What is being asked
Return the count of lines in the records that include the string "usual", and nothing besides it.

(Saved entries)
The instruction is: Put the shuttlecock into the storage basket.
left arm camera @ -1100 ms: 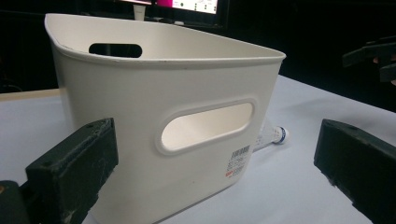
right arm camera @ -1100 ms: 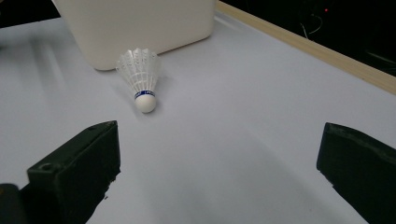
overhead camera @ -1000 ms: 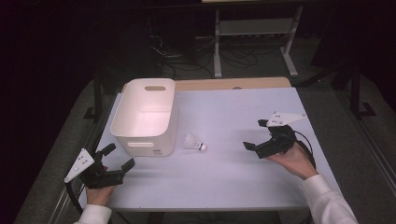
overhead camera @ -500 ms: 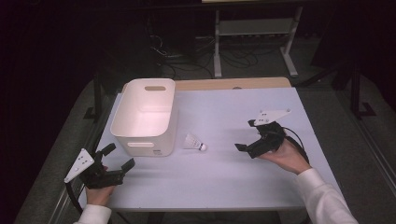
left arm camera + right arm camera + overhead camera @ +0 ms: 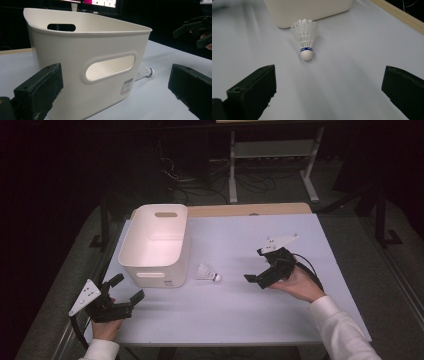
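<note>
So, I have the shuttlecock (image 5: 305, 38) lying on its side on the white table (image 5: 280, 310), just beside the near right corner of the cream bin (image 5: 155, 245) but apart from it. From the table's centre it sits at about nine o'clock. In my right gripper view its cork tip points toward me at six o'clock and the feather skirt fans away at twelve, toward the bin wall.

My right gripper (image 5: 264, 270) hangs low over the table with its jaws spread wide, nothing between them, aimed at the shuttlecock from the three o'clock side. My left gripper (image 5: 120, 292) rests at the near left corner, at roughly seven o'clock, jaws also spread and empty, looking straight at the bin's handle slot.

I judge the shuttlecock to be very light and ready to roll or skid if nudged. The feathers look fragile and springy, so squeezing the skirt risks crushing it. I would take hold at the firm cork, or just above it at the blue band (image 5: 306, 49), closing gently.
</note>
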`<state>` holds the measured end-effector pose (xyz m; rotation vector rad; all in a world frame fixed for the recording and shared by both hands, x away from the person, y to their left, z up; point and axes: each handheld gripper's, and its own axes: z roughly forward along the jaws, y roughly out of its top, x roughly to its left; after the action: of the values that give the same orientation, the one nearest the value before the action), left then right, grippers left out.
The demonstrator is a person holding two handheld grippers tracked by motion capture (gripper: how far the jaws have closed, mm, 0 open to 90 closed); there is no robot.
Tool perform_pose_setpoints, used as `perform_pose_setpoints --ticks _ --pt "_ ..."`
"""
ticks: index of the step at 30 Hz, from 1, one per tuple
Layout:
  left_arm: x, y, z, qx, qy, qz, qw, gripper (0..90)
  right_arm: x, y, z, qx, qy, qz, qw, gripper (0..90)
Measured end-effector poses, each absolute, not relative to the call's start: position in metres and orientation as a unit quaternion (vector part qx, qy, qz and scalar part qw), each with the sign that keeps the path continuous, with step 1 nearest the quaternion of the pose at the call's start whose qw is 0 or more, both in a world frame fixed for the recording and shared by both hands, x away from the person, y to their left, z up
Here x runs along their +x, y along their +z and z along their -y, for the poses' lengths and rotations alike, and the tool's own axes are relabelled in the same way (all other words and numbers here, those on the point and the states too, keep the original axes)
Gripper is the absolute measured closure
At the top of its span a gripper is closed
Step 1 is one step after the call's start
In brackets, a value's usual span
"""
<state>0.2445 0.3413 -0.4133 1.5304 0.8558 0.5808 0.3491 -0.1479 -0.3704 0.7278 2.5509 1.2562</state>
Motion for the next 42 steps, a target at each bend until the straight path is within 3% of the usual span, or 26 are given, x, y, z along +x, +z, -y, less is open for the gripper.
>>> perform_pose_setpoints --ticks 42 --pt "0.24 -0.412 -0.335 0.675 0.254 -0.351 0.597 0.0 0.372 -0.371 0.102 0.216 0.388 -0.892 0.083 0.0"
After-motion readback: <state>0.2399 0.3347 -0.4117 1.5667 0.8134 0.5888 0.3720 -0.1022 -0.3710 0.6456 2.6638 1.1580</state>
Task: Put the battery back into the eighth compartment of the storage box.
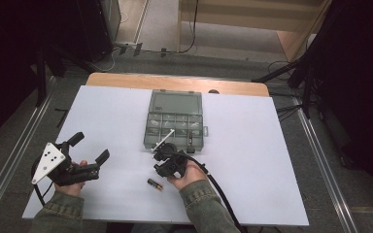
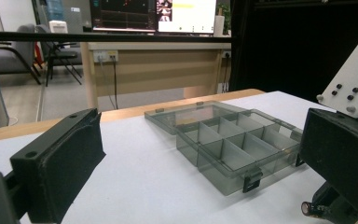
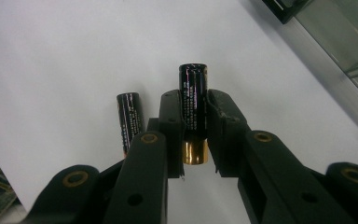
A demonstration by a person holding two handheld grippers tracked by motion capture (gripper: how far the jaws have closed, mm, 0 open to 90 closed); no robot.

Response for this exercise
2